What you will do>
Locate each line with the string "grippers" in the listing below and copy it.

Data shown>
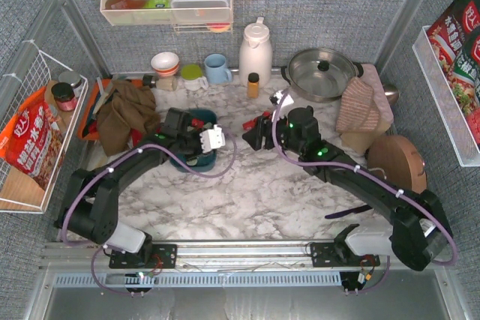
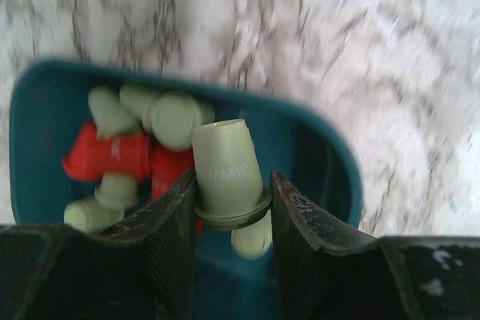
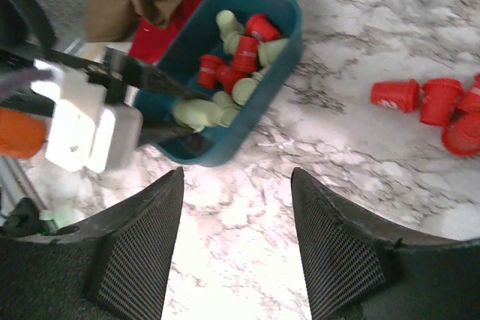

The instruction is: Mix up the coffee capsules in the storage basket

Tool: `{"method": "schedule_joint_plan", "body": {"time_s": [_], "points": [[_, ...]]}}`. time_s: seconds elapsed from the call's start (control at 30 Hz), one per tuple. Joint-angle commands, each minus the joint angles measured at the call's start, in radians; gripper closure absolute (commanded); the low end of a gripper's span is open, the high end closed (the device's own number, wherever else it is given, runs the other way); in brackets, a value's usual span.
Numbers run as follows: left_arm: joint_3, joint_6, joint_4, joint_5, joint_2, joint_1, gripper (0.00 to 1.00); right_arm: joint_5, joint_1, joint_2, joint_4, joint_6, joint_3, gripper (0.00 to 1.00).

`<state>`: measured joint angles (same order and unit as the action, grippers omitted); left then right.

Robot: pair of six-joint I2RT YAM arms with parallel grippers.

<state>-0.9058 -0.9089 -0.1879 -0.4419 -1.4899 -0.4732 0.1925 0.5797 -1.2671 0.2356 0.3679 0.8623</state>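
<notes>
Mixing in hand: left fingers (image 2: 232, 181) pinch 1 green capsule (image 2: 223, 159) just above the storage basket (image 2: 34, 118), other coffee capsules (image 2: 112, 157) lying past the tips. Right fingers (image 3: 236, 176) stand wide, empty; red capsules (image 3: 394, 94) on the table (image 3: 352, 162) to their right. Next, probably: release it elsewhere in the basket.

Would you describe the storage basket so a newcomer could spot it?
On the marble table, beside the crumpled brown cloth, sits the storage basket. It is the low dark-teal tray under the left end effector, alone in holding red and green capsules.
</notes>
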Motion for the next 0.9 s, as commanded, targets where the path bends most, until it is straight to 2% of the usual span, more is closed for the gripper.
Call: {"method": "schedule_joint_plan", "body": {"time_s": [0.0,0.13,0.4,0.57,0.83,0.87], "points": [[-0.033,-0.072,-0.21,0.049,0.03,0.092,0.73,-0.091,0.0,-0.017,-0.097,-0.037,0.02,0.37],[0.004,-0.098,-0.206,0.082,0.08,0.167,0.67,-0.088,0.0,-0.04,-0.101,-0.034,0.023,0.37],[0.048,-0.128,-0.194,0.145,0.09,0.187,0.57,-0.095,-0.001,-0.083,-0.118,-0.043,0.059,0.36],[0.082,-0.108,-0.116,0.181,0.133,0.194,0.33,-0.121,-0.003,-0.15,-0.169,-0.049,0.107,0.33],[0.113,-0.095,-0.03,0.114,0.208,0.194,0.14,-0.281,-0.029,-0.394,-0.233,-0.034,0.262,0.3],[0.119,-0.092,-0.012,0.099,0.217,0.194,0.04,-0.295,-0.032,-0.437,-0.247,-0.049,0.3,0.3]]}}
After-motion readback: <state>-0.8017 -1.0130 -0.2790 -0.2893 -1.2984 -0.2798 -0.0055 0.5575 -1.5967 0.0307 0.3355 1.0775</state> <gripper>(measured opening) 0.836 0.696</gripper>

Finished task>
`<state>`: measured joint angles (same order and unit as the action, grippers omitted); left then right.
Robot: pair of six-joint I2RT YAM arms with parallel grippers.

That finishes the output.